The span to repeat in the listing below runs from the line containing "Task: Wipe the" to the line containing "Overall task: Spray", inclusive. Repeat it exactly, and only it.
━━━━━ Records for the exercise ━━━━━
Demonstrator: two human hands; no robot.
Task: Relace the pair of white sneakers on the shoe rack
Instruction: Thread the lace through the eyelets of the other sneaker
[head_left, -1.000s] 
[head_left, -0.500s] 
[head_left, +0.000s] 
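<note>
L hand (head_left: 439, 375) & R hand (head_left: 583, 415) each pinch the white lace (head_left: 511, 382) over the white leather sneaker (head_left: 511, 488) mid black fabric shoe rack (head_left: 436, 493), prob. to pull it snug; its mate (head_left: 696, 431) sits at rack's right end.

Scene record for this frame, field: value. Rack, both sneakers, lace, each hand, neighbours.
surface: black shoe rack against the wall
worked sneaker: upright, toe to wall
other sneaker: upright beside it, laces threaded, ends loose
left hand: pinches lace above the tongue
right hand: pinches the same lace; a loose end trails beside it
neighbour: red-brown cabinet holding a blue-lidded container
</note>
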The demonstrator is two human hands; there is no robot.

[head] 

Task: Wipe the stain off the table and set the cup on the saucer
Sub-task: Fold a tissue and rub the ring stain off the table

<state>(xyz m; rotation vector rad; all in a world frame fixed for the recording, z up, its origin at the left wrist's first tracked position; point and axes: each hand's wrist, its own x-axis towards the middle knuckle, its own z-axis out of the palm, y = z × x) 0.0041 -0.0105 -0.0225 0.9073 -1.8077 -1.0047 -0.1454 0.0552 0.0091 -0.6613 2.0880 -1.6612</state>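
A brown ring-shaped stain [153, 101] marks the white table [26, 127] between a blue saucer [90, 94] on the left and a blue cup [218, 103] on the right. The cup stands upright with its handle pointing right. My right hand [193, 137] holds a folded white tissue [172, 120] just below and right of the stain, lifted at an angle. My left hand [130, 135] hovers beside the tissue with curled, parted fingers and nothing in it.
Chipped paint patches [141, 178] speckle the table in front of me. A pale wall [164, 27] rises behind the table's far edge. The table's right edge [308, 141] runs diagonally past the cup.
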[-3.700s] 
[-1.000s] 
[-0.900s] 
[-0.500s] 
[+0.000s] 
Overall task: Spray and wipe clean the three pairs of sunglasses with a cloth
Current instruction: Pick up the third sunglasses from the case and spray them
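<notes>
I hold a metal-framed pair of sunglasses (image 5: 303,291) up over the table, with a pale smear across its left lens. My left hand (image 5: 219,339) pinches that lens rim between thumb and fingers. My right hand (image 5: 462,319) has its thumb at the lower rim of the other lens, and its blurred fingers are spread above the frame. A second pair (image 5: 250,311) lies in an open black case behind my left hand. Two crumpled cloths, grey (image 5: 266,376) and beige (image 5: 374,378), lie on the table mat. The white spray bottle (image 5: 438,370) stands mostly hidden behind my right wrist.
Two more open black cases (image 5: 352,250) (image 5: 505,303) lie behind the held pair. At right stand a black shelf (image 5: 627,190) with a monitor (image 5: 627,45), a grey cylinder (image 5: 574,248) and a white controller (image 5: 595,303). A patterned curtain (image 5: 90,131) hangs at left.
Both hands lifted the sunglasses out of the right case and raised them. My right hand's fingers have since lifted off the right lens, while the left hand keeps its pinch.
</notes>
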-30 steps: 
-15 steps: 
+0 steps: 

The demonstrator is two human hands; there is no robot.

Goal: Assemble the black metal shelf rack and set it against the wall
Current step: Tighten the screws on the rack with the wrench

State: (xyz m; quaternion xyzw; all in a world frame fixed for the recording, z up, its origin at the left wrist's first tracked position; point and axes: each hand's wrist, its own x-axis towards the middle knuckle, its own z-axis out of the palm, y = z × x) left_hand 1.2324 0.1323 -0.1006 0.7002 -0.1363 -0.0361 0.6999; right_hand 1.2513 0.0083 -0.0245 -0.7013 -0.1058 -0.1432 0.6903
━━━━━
* Exercise solution
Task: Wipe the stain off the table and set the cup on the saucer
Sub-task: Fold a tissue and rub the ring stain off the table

<state>(xyz m; rotation vector rad; all in a world frame fixed for the recording, z up, its origin at the left wrist's first tracked position; point and axes: each hand's wrist, its own x-axis towards the middle knuckle, its own z-axis out of the palm, y = z × x) 0.0041 -0.0105 -0.0225 0.9073 -1.8077 -1.0047 -0.1454 0.0552 0.0091 -0.6613 2.0880 -1.6612</state>
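A brown ring-shaped stain [153, 101] marks the white table [26, 127] between a blue saucer [90, 94] on the left and a blue cup [218, 103] on the right. The cup stands upright with its handle pointing right. My right hand [193, 137] holds a folded white tissue [172, 120] just below and right of the stain, lifted at an angle. My left hand [130, 135] hovers beside the tissue with curled, parted fingers and nothing in it.
Chipped paint patches [141, 178] speckle the table in front of me. A pale wall [164, 27] rises behind the table's far edge. The table's right edge [308, 141] runs diagonally past the cup.
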[-3.700s] 
[-1.000s] 
[-0.900s] 
[-0.500s] 
[+0.000s] 
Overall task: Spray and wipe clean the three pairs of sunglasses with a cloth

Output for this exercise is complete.